Tuesday, March 25, 2025

Vibe Coding in Common Lisp, continued

I unwedged the AI with regard to the package system, so I asked the AI to write the game loop.

Now there are a number of ways to approach a game loop, but there is one strategy that really wins: a nested set of with-... macros. These win because they tie resource management to the dynamic execution scope. You write with-window, and upon entry to the form, a window is allocated and initialized and comes into scope during the body of the code. When the body returns, the window is destroyed and deallocated.

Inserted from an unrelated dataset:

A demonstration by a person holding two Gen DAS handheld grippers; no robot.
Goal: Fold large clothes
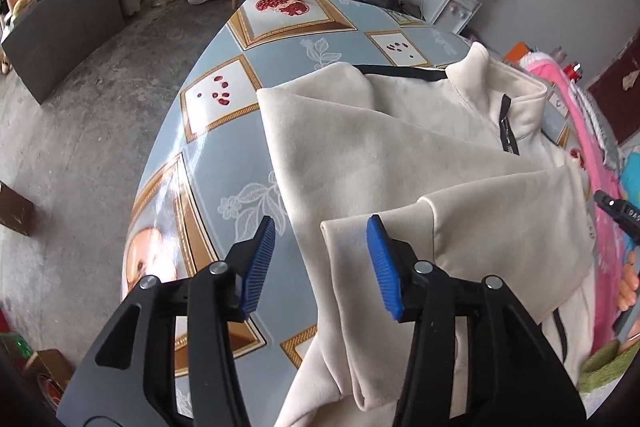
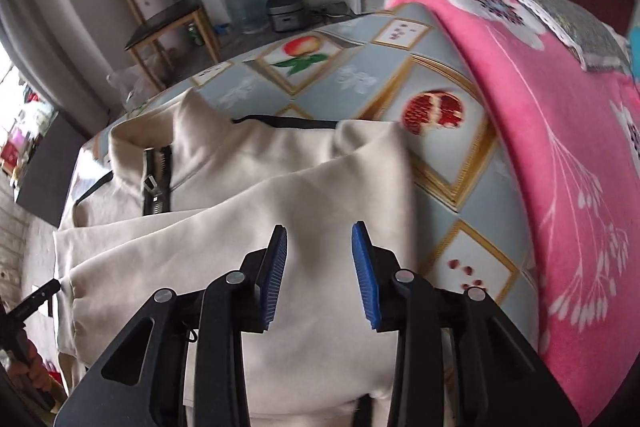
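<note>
**Inspector A:** Where is the garment found?

**Inspector B:** The cream jacket (image 1: 400, 155) is laid on the patterned tablecloth (image 1: 224, 155), collar and black zip (image 1: 508, 131) at the far end. Both sleeves are seen folded across the body. A pink blanket (image 2: 540, 147) is noted just beside it.

**Inspector A:** The grippers?

**Inspector B:** The left gripper (image 1: 322, 263) is held with its jaws apart; the sleeve edge (image 1: 344, 239) lies between them, but no pad is seen pressing on it. The right gripper (image 2: 319, 271) is likewise parted above the cloth, nothing clamped.

**Inspector A:** Handling?

**Inspector B:** The fabric is judged soft, thick and limp, fairly light, liable to sag and slide on the glossy cloth. A hold at the 2 hem corners is advised, several layers being pinched together, with the zip avoided.
</note>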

These with-... macros are built around allocation/deallocation pairs of primitives that are called from an unwind protect. The abstraction is the inverse of a function call: instead using a function to hide a body of code, you use a function to wrap a body of code. The body of code doesn’t hide in the callee, but is passed as an argument from the caller. One important feature of programming in this way is that resources are never returned from a function, but are only passed downwards from the allocation point. This keeps objects from escaping their dynamic scope.

The entry to the game loop consists of a few nested with-... macros that initialize the library, allocate a window, allocate a drawing context, and enter a event loop. When the event loop exits, the resources are torn down in reverse order of allocation leaving the system in a clean state.

But the AI did not use with-... macros. The code it generated had subroutines that would create a window or allocate a drawing context, but it would assign the created objects into a global variable. This means that the object is set to escape its dynamic scope when it is created. There is nothing to prevent (or even discourage) access to the object after it has been deallocated. There were no unwind-protects anywhere, so objects, once allocated, were eternal — you could never close a window.

In the large, the code was built to fail. In the small, it immediately failed. Calling conventions were not even followed. Keyword agument functions were called with positional arguments, or with an odd number of arguments, irrelevant extra arguments were passed in, the AI would pass in flags that didn’t exist. We’ll grant that the AI does not ultimately understand what it is doing, but it should at least make the argument lists superficially line up. That doesn’t require AI, a simple pattern match can detect this.

The event loop did not load, let alone compile. It referred to symbols that did not exist. We’ll we can expect this, but it needs to be corrected. When I pointed out that the symbol didn’t exist, the AI began to thrash. It would try the same symbol, but with asterisks around it. It would try a variant of the same symbol. Then it would go back and try the original symbol again, try the asterisks again, try the same variant name again, etc. There is nothing to be done here but manual intervention.

There are some macros that set up an event loop, poll for an event, disptach to some code for that event while extracting the event particulars. You can roll your own event loop, or you can just use one of pre-built macros. When the AI began to thrash on the event loop, I intervened, deleted the code it was thrashing on and put in the event loop macro. The AI immediately put back in the code I had removed and started thrashing on it again.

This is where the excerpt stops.